Your goal:
The entries below hold a line with "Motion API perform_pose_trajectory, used" and a line with "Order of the". Return those lines and all that lie between them, exactly and only.

Extracted data entries:
+ + + + + + +
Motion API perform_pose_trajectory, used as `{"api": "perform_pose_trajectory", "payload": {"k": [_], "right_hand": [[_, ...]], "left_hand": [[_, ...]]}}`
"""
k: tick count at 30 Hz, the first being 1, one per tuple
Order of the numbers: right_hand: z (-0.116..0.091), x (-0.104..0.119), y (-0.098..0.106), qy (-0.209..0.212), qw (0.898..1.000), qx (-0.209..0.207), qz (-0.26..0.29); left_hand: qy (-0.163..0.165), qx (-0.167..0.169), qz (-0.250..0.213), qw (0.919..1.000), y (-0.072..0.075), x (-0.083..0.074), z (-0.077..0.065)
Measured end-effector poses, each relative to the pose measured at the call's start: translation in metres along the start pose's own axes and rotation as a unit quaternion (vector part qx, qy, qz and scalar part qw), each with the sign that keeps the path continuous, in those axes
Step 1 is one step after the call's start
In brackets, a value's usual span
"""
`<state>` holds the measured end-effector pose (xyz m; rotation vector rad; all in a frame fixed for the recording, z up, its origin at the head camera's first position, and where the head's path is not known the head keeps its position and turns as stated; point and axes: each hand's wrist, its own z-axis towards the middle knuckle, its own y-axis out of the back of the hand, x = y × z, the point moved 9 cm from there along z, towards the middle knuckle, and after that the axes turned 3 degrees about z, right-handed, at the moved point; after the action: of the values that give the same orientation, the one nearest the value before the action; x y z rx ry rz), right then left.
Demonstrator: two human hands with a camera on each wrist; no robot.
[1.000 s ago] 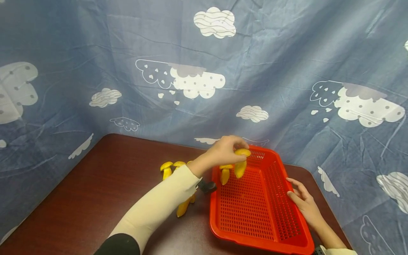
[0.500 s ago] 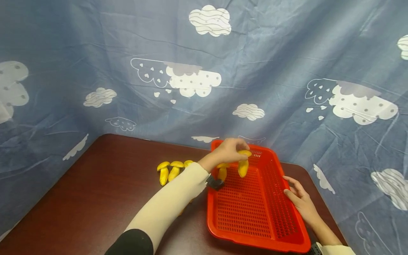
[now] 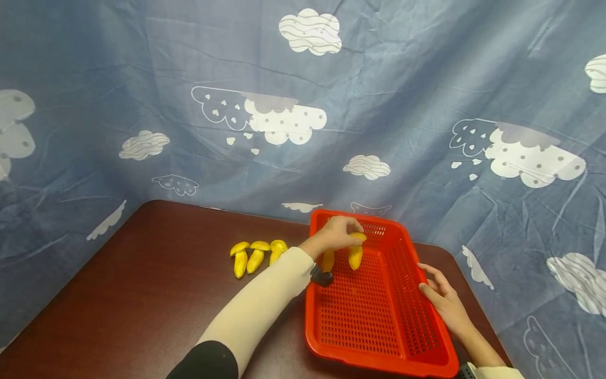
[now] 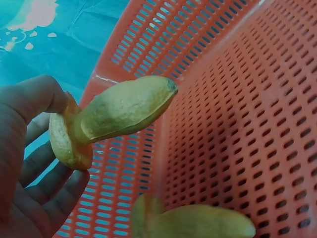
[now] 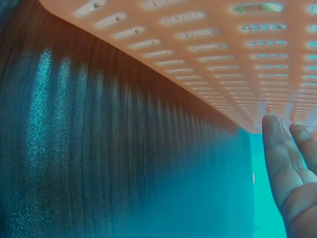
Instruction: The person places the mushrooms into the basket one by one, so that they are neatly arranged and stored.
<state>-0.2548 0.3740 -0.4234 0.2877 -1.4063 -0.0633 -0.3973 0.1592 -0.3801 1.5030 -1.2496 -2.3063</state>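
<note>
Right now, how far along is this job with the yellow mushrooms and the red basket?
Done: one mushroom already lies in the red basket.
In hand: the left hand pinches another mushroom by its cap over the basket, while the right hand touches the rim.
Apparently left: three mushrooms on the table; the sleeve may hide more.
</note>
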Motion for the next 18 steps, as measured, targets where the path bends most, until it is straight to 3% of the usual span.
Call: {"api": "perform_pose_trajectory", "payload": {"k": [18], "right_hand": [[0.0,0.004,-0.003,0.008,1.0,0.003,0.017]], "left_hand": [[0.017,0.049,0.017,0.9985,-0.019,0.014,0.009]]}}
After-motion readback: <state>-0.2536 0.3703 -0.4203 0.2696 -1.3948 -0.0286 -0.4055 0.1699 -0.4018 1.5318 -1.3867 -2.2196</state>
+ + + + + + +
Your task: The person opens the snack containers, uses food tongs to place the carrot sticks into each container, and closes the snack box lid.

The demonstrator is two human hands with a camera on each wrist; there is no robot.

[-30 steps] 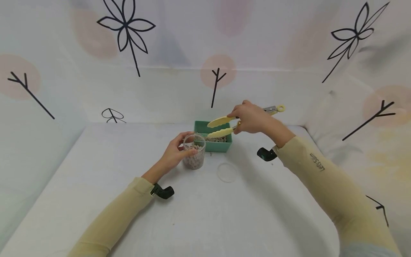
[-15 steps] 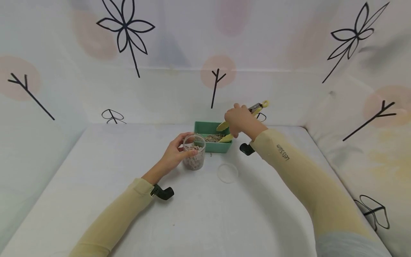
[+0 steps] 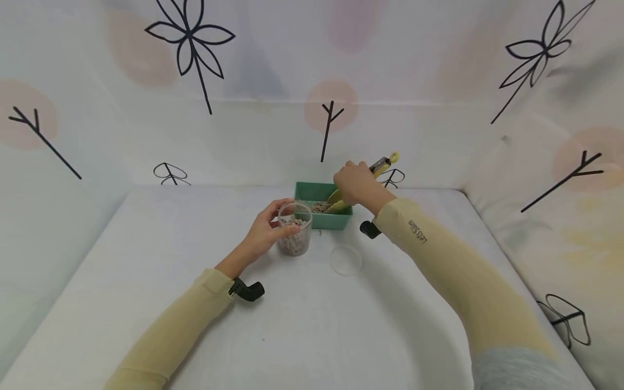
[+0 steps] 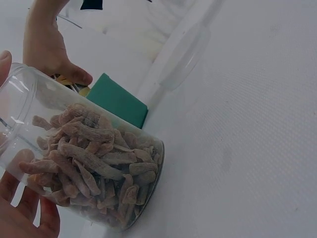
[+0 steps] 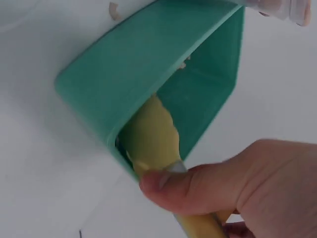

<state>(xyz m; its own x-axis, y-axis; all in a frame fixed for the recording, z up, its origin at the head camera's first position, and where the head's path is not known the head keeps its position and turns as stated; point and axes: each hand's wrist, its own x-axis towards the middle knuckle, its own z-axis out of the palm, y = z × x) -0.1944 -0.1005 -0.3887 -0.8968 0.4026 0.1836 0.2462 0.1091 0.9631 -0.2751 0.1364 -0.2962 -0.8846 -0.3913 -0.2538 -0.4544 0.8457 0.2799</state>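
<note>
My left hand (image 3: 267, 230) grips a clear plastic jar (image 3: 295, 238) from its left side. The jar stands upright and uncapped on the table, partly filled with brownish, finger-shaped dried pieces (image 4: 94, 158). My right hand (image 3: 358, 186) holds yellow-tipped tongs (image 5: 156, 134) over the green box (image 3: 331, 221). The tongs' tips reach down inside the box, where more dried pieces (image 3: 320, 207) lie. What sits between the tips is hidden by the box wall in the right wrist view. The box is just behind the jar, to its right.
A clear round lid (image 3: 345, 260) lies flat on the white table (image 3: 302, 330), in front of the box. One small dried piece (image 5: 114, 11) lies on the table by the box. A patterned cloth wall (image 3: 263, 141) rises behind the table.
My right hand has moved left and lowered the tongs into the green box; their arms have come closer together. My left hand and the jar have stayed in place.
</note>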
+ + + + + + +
Reply:
Motion API perform_pose_trajectory, used as `{"api": "perform_pose_trajectory", "payload": {"k": [_], "right_hand": [[_, ...]], "left_hand": [[_, ...]]}}`
"""
k: tick count at 30 Hz, the first being 1, one per tuple
Order of the numbers: right_hand: z (-0.116..0.091), x (-0.104..0.119), y (-0.098..0.106), qy (-0.209..0.212), qw (0.898..1.000), qx (-0.209..0.207), qz (-0.26..0.29); left_hand: qy (-0.163..0.165), qx (-0.167..0.169), qz (-0.250..0.213), qw (0.919..1.000), y (-0.072..0.075), x (-0.083..0.074), z (-0.077..0.065)

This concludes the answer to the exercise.